Storage from Batteries and Ancillary Services

The issue of whether renewable energy projects should pay for ancillary services such as spinning reserve is addressed on this page.  Ancillary services may be a big costs that really matters or they may be not very important because the ancillary services are a by-product of normal disptch. Batteries and hydro can provide ancillary services and an issue is whether installation of batteries provides more benefits than costs.

Background on Ancillary Services

I am not an engineer and I do not claim to be an expert in this subject.  But maybe this helps as the subject of ancillary services can quicly get very mysterious.  In particular the question is how much is the cost of this stuff really,

The way you can think about ancillary services has been explained to me by a good engineer in Mlaysia named Adzhari.  If a 1,000 MW coal plant suddenly has a forced outage meaning it is out of service, a couple of things can happen.  If other plants such as natural gas plants cannot ramp up fast enough, the frequency in hertz will decline and if the frequency goes low enough, the whole system will fail.  If the system is large, 1000 MW may reduce frequency for a while but this will not be enough to cause an outage.

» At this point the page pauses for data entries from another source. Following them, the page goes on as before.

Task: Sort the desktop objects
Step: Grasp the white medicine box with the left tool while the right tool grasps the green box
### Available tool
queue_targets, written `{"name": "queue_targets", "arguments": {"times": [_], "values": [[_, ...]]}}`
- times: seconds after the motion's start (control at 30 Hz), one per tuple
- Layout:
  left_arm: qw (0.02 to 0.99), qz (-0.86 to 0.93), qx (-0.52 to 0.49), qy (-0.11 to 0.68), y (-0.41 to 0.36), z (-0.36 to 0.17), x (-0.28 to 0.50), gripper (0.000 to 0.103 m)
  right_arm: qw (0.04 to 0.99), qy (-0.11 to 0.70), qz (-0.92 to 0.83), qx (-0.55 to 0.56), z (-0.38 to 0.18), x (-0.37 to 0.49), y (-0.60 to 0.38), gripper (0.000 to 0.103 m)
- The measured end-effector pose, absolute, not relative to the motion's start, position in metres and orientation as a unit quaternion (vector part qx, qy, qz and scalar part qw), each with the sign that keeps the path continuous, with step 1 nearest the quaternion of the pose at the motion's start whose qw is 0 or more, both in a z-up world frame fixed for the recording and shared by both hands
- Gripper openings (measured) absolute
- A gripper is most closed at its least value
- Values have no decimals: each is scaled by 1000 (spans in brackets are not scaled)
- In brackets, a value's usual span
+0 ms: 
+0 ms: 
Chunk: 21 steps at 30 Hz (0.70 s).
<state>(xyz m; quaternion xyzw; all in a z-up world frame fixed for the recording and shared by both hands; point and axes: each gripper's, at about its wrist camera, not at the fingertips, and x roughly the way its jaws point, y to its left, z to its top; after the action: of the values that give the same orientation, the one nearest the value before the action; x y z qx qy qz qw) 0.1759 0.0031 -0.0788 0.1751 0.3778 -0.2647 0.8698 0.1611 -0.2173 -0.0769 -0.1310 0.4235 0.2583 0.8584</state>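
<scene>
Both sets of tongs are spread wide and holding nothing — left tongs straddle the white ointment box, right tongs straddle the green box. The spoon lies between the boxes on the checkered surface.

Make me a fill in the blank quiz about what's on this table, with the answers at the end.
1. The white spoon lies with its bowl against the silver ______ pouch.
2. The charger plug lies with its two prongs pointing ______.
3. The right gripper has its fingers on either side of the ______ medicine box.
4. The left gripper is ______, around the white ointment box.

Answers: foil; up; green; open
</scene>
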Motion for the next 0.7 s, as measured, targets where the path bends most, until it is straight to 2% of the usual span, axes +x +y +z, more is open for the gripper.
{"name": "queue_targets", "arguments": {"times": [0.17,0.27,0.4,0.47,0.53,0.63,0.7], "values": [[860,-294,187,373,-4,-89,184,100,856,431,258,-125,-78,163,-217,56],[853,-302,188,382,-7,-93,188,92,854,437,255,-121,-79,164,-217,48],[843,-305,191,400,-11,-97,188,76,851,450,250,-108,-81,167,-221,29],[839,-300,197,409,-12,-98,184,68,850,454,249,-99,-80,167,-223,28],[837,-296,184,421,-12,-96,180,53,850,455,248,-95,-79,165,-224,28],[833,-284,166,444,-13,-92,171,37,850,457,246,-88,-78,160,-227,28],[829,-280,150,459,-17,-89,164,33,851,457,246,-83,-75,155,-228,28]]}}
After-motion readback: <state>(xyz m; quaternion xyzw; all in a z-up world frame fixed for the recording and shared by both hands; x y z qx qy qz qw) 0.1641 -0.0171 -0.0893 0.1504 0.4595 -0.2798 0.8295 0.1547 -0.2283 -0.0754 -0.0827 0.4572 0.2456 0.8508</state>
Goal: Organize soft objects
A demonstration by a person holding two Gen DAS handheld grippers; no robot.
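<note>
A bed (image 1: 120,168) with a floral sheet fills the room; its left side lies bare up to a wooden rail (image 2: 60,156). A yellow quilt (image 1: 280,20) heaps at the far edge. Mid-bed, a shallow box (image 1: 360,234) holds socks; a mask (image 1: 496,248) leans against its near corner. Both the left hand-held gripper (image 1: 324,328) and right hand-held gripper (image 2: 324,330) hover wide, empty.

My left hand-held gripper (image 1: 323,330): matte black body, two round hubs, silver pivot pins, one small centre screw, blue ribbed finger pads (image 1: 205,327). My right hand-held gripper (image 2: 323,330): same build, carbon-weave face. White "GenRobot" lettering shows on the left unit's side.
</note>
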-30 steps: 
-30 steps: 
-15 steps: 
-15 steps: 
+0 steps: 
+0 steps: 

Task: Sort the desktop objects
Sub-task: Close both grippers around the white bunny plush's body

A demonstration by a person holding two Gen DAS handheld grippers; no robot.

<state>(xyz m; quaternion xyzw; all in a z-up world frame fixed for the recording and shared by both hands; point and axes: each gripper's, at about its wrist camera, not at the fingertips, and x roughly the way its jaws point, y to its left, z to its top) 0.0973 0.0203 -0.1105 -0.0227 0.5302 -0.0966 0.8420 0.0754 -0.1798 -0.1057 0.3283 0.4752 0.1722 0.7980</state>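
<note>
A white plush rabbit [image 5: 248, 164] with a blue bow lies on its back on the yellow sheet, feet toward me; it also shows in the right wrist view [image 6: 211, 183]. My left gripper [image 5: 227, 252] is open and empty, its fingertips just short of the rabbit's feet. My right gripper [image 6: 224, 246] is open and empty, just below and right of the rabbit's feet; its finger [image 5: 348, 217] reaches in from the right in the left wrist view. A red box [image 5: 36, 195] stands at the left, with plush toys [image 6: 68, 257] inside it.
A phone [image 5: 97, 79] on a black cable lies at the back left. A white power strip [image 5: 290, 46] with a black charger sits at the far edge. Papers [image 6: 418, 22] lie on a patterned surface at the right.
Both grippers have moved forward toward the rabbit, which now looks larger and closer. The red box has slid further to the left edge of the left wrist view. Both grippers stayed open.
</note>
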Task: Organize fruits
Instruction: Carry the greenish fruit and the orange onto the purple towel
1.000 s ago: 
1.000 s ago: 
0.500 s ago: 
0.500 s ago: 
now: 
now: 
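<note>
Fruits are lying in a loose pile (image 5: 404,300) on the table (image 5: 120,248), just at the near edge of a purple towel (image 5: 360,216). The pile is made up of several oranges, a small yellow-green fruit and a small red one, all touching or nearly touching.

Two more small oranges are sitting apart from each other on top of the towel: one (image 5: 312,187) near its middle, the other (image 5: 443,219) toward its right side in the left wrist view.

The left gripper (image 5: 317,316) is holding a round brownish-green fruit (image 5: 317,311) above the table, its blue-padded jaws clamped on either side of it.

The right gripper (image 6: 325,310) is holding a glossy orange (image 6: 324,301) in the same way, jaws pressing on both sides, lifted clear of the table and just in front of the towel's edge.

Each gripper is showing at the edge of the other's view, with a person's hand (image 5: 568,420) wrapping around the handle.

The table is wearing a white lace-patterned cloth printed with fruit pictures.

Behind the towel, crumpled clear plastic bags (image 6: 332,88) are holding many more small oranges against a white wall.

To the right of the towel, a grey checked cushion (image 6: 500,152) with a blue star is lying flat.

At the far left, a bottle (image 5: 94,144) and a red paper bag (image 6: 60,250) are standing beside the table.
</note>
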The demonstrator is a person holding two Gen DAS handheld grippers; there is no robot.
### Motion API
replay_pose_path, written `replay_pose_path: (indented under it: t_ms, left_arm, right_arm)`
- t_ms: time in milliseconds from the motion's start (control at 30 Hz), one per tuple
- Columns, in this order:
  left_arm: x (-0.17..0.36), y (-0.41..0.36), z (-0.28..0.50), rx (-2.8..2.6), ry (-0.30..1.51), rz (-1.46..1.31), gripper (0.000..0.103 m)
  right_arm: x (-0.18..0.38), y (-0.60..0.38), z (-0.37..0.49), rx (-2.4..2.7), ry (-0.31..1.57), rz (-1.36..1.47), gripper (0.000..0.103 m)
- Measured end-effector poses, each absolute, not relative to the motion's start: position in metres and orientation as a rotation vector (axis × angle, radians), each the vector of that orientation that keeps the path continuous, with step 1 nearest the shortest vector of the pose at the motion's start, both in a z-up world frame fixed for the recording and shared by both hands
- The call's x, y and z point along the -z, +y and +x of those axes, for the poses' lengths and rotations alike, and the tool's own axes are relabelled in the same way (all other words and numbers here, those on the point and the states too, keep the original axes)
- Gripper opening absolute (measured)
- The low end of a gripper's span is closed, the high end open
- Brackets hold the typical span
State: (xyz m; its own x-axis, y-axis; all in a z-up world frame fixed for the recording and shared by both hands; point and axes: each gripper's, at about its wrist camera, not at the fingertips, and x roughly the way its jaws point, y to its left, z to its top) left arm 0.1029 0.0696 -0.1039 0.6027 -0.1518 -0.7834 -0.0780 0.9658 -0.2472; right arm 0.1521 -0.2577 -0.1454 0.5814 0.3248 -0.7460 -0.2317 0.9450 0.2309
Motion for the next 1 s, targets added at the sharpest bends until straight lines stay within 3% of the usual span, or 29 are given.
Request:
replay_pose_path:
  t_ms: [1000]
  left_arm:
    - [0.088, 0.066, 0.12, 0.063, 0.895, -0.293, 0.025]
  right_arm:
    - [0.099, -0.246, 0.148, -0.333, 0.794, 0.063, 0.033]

If there is a hydro it can be running as a motor meaning it is spinning.  There can be a circuit that automatically changes the hydro from running as a motor to running as a generator.  If there is enough hydro on the system to cover the 1,000 MW plant that goes out, the 1,000 plant suddenly going can be easily covered.  Depending on the level of demand, this 1,000 MW could be covered even without the hydro plant and in a couple of minutes if there is enough spinning reserve from gas plants, the plant outage would just reduce frequency a bit.

Ancillary Service and Wind Power Changes

If there is a small amount of wind on the system or if there are a lot of hydro resources, the cost of ancillary services may not be very much. Think about a sudden increase or decrease in the wind speed.  If the wind speed change can be predicted, then the dispatcher can adjust the capacity of natural gas plants to meet the change in the wind plants. In this case there is probably no or little cost that should be attributed to the wind farms.